Para ficar bem na fotografia, a justiça está "obrigada" a dar ordem de prisão a este banqueiro e o povo, de seguida, pedir-lhe-á mais prisões, de mais banqueiros, de mais gente importante e poderosa. Pressionada, a nossa justiça deixará que a violação do segredo de justiça, essa arma poderosa para condenar pessoas na praça pública, volte a funcionar. E já começaram as fugas selectivas de informação, querendo provar a culpa do arguido mesmo que para isso quem investiga tenha de fazer figura de parvo.

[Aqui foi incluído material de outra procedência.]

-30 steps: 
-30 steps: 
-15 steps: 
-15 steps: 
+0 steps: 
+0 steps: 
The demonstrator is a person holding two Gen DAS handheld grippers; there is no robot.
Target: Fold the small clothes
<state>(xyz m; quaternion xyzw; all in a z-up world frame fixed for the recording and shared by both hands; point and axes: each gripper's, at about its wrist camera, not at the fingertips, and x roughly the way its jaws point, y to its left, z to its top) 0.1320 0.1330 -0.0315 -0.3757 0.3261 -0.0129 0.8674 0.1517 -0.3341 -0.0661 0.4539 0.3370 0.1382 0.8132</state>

O Expresso Diário contou-nos a história de umas caixas, com papéis para destruir, encontradas pela investigação no escritório improvisado de Ricardo Salgado, e dava nota do que essa mesma investigação terá feito perante tão grande descoberta. Passo a citar: "A PJ fotografou, foi-se embora e cinco dias depois [...] entrou no hotel com um mandado de busca." Se não fosse trágico, dava para rir. O Ministério Público acreditou que Salgado queria destruir provas e achou por bem dar-lhe cinco dias para pensar no assunto. Não lhes passou pela cabeça que é na produção de prova e na sua justa avaliação, de acordo com a lei, que se faz boa justiça. Por aqui se vê que, infelizmente, não há uma única razão para acreditar que a justiça vai mudar em Portugal.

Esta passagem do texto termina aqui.